• _EXERCISE REQUIREMENTS_
The answer is the data repeated in full, with no pictures included.

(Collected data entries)
Segment Open
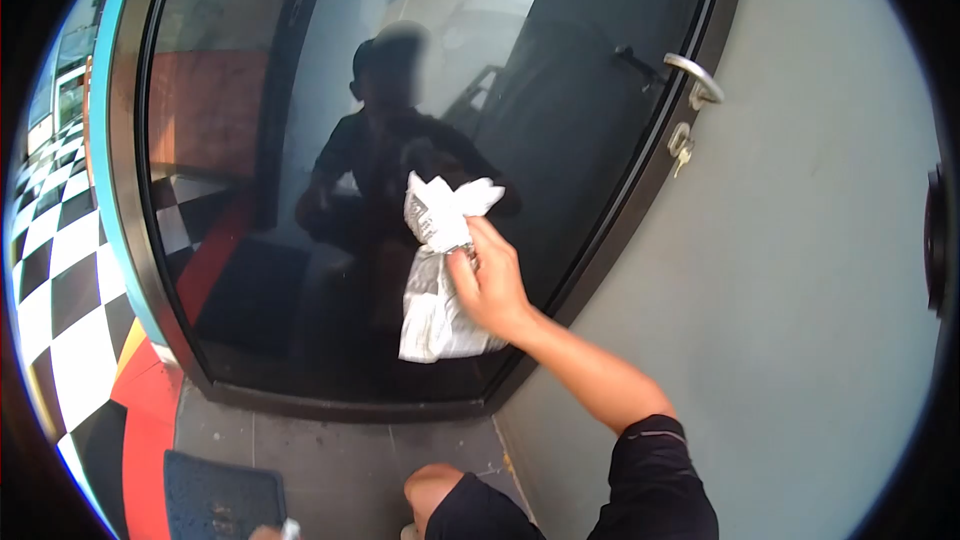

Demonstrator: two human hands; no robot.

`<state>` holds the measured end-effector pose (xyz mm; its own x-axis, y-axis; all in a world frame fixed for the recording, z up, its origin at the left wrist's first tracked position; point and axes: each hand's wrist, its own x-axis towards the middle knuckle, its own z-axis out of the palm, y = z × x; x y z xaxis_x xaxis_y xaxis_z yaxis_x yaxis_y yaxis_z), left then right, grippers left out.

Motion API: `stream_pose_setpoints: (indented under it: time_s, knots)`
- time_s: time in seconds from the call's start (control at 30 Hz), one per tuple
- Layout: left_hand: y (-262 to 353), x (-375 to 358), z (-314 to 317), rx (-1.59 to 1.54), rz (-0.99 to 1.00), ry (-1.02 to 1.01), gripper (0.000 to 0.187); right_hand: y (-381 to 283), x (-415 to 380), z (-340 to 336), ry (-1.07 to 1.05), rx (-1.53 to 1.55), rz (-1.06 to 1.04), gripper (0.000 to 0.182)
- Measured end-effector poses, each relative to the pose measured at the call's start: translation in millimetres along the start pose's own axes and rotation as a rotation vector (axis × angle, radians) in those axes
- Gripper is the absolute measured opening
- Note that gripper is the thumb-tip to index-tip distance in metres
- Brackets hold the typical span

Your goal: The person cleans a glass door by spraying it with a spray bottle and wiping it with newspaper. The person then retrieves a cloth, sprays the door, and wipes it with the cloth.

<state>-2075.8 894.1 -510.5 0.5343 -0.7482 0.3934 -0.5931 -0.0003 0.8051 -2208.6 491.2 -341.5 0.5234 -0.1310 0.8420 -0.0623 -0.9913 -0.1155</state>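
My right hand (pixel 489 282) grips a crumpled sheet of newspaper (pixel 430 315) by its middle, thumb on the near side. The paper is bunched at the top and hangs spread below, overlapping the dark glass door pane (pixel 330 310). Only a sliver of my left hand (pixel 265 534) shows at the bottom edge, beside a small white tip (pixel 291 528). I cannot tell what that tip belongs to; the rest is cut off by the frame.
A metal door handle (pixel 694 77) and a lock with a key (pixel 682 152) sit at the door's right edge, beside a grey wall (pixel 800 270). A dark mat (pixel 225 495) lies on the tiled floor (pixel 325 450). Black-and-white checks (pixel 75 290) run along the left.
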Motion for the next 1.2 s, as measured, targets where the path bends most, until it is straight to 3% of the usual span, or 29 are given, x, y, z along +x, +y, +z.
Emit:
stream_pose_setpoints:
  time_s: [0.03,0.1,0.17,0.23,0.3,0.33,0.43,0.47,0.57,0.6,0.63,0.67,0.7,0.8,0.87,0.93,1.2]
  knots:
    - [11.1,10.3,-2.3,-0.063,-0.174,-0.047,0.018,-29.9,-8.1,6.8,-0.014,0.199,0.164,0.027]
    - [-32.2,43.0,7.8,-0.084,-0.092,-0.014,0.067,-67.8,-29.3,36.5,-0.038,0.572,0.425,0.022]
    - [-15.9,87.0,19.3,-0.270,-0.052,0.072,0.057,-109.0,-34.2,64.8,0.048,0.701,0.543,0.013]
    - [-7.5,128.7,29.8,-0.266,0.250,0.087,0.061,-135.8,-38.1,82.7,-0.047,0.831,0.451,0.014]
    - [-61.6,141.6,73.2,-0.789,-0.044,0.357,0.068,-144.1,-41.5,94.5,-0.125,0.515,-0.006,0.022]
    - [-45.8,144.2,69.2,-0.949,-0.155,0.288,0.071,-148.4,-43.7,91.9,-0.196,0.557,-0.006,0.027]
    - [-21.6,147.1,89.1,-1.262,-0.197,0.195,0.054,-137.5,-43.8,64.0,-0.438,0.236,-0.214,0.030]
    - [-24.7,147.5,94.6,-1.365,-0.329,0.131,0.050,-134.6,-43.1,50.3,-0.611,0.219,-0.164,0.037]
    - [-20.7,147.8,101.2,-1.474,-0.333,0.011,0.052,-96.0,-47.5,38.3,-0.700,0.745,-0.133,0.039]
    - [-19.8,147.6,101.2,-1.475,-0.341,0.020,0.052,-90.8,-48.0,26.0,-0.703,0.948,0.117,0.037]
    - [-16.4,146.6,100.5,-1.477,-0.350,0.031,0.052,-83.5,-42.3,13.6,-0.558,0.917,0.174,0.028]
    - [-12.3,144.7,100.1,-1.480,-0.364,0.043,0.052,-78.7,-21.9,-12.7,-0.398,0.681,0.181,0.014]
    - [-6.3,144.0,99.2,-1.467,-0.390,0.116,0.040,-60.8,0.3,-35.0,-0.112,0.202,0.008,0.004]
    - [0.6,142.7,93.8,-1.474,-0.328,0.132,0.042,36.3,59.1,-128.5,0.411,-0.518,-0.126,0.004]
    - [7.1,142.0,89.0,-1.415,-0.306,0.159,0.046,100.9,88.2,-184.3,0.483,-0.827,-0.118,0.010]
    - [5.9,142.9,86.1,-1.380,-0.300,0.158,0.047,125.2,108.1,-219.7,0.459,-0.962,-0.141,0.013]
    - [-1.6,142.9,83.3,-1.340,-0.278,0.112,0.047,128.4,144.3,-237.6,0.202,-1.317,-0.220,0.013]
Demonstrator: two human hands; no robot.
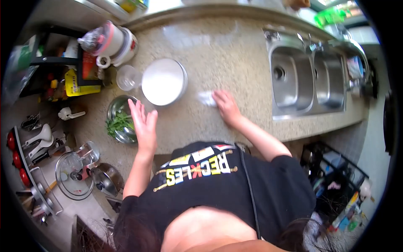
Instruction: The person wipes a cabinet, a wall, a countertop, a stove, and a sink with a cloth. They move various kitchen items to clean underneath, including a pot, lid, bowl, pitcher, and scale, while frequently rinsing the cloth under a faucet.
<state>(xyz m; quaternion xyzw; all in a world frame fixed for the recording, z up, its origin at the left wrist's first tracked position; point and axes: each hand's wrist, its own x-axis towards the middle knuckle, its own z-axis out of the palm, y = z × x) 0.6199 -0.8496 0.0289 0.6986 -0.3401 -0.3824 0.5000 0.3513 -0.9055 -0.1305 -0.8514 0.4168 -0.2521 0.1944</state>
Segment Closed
• _SOLUTION TO THIS EXERCISE_
Demonstrator: two human hands; no robot.

`<state>` holds the measured end-effector pose (xyz mm; its own x-axis, y-axis; all in a world frame fixed for the recording, z up, its origin at the left wrist's first tracked position; point and axes: each hand's wrist, its own x-axis towards the middle knuckle, its own z-axis out of the palm, y = z × x; x y z xaxis_x xaxis_y xaxis_z yaxis_x yaxis_y yaxis_z), left then right, grippers left out.

Motion API: `stream_pose_setpoints: (indented under it: time_s, knots)`
- time_s: time in seconds from the call's start (control at 30 Hz), one per tuple
- Layout: left_hand: y (-262 to 353), x (-375 to 358), z (-314 to 317), rx (-1.59 to 1.54), rz (-0.99 to 1.00), ry (-1.02 to 1.01), gripper (0.000 to 0.187); right_hand: y (-381 to 283), x (-415 to 380), z (-340 to 336), ry (-1.07 to 1.05), rx (-1.53 to 1.55), rz (-1.06 to 1.04), gripper (0.000 to 0.182)
- Measured end-effector poses, each relative to the pose measured at the call's start: translation in millimetres along the start pose's own axes and rotation as a rotation vector (axis × angle, radians) in those axes
- Gripper is the absolute measured opening
- Note that gripper is the thumb-tip to index-tip distance in metres
- Brackets hold the typical span

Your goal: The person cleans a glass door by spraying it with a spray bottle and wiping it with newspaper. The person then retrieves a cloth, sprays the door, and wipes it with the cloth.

<state>-2075.8 894.1 -510.5 0.5343 -0.7482 0.3934 -0.5931 -0.0003 0.8051 -2208.6 491.2 -341.5 0.5234 -0.1310 0.8420 -0.0623 -0.9913 -0.1155</state>
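My right hand (pixel 489 282) grips a crumpled sheet of newspaper (pixel 430 315) by its middle, thumb on the near side. The paper is bunched at the top and hangs spread below, overlapping the dark glass door pane (pixel 330 310). Only a sliver of my left hand (pixel 265 534) shows at the bottom edge, beside a small white tip (pixel 291 528). I cannot tell what that tip belongs to; the rest is cut off by the frame.
A metal door handle (pixel 694 77) and a lock with a key (pixel 682 152) sit at the door's right edge, beside a grey wall (pixel 800 270). A dark mat (pixel 225 495) lies on the tiled floor (pixel 325 450). Black-and-white checks (pixel 75 290) run along the left.
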Motion for the next 1.2 s, as measured, targets where the path bends most, until it is straight to 3% of the usual span, or 29 are given, x, y, z along +x, +y, +z.
Emit:
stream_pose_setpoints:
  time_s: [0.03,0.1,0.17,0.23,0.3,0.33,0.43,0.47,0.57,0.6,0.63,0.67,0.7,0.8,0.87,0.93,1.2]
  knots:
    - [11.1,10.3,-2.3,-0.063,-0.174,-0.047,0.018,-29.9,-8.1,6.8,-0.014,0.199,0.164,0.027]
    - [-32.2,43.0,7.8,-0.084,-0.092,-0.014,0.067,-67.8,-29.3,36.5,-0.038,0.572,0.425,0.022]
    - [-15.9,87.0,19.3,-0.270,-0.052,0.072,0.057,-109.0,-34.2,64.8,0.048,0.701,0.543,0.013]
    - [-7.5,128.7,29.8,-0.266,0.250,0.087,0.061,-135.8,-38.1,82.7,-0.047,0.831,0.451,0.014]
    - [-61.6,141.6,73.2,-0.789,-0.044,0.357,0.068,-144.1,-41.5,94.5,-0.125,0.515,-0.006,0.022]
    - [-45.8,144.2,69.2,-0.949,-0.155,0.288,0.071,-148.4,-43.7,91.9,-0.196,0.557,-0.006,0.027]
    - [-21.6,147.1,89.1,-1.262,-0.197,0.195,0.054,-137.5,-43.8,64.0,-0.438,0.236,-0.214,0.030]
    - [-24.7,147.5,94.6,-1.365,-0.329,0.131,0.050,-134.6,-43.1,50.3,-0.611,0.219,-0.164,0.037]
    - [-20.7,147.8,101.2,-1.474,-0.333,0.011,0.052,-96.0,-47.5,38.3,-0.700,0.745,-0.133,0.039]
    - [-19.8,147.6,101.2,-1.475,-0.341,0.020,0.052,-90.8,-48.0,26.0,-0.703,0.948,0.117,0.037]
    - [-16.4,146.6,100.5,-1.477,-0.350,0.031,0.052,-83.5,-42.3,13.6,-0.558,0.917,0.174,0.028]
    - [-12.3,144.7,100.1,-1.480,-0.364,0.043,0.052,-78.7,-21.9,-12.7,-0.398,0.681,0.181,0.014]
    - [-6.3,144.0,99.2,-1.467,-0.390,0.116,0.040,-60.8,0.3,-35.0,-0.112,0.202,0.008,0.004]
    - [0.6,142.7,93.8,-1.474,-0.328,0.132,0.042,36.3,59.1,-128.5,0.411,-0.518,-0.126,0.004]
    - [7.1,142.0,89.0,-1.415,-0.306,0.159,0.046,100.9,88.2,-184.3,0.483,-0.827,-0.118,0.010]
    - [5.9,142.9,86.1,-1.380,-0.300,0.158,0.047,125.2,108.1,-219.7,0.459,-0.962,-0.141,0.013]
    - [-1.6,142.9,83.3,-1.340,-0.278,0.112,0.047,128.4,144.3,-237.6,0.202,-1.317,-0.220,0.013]
Demonstrator: two human hands; no robot.
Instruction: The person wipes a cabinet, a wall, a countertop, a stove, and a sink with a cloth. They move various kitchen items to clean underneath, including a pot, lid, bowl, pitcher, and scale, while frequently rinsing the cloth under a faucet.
<state>(xyz m; quaternion xyzw; all in a world frame fixed for the recording, z up, its origin at the left wrist's first tracked position; point and axes: each hand's wrist, its own x-axis towards the middle knuckle, its own z-axis out of the palm, y = z × x) 0.6199 -0.8496 0.0289 0.6986 -0.3401 -0.3824 0.5000 0.3513 -0.9055 -0.1305 -0.8514 0.4168 -0.2521 0.1944</state>

That finishes the output for this exercise.